Professionals from Centre members will produce a Thought Leadership Paper on the barriers to taking action in on engagement data. This will explore the operational insight into the business measures that could be linked to engagement, the HR capability to manage all the data, and the challenges for people acting on the data.
The Talent Management Special Interest Group
Designed specifically for those members working in talent, this SIG shares knowledge, methods and practices on talent management including the local and global challenges involved, talent management at the strategic and operational level and the talent management systems used by practitioners.
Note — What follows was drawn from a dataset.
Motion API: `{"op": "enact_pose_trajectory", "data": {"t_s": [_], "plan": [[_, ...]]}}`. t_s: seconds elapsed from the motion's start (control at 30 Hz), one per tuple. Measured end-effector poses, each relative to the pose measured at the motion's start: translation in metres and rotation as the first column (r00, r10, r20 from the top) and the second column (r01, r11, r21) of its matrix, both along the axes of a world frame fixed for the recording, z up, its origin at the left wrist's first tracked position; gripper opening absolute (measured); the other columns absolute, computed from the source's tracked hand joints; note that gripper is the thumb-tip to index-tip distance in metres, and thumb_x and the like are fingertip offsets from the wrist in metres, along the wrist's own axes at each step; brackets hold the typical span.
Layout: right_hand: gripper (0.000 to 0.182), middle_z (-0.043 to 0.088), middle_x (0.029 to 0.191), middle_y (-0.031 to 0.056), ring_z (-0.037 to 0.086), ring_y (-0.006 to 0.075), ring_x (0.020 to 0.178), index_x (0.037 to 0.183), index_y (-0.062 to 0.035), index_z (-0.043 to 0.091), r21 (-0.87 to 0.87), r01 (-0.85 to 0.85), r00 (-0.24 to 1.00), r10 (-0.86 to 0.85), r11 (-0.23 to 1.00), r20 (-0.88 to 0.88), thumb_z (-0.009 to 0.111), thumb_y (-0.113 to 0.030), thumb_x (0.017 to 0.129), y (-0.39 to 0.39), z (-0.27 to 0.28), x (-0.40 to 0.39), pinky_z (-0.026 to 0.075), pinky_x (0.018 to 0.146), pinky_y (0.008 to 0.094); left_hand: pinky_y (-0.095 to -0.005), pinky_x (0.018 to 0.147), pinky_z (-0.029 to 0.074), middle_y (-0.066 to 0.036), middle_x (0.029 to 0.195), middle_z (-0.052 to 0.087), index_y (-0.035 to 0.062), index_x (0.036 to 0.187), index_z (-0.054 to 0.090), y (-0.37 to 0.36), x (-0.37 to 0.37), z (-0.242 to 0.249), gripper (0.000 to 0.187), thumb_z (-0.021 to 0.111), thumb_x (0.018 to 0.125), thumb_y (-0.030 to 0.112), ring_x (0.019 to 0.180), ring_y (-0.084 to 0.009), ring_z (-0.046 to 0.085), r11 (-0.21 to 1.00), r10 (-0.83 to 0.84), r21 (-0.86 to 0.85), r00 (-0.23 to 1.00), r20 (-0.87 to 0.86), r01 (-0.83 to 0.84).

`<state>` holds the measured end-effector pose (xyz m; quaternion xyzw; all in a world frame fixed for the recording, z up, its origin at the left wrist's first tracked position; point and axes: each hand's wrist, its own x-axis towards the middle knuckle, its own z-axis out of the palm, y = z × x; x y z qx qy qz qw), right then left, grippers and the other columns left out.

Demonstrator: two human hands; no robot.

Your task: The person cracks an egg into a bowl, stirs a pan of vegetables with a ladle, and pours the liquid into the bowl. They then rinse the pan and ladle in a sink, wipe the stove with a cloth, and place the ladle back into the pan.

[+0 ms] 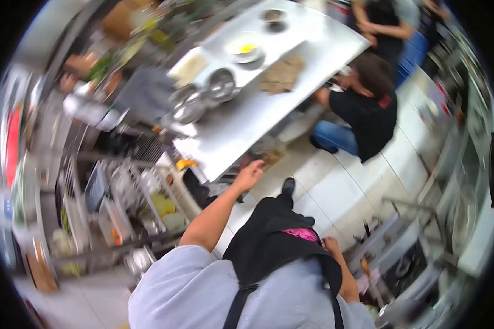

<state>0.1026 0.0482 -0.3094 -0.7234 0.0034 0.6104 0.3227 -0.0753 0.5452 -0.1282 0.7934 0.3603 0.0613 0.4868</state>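
My left hand (pixel 250 175) reaches forward beside the near corner of a steel table (pixel 214 148). Its fingers are loosely apart and nothing shows in them. Down at my side, next to my black apron (pixel 269 230), is my right hand (pixel 330 245); its fingers are too small and blurred to read. A pink cloth (pixel 301 234) shows at the apron's front, close to the right hand. Metal bowls (pixel 221 83), a white bowl with something yellow (pixel 244 48) and a brown cloth (pixel 282 74) lie on the table.
A person in a black shirt (pixel 368 115) crouches at the table's right side. Another person (pixel 384 27) stands beyond. Racks with containers (pixel 115 219) line the left; steel kitchen equipment (pixel 395 247) stands right. White floor tiles (pixel 335 192) lie ahead.
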Motion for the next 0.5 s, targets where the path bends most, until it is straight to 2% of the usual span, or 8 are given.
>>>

There have been six meetings in this series. The first meeting shared practice across sponsors by looking at: the organization’s philosophy/approach to Talent Management; how Talent Management fits into the business; who is principally responsible for Talent Management; what the nature of the resources are available for Talent Management activity, and what are key current priorities in Talent Management. The second meeting looked at the issue of boardroom engagement with the talent agenda and how functions understand this engagement. The third meeting received feedback and discussion on the SIG’s work on Board engagement and also an internal survey on Talent Management analytics. The fourth meeting explored the future of HR including the location of Talent responsibilities, and looked at the link between talent systems and leadership models, with inputs from legal and general and RBS on their leadership model thinking. The fifth meeting was devoted to reviewing and analysing the Centre's White Paper on Talent Management: Time to Question the Tablets of Stone. The sixth and most recent meeting looked at the issue of Diversity and Talent systems and why we still struggle with the glass ceiling, and also at the measurement of leadership impact within talent management.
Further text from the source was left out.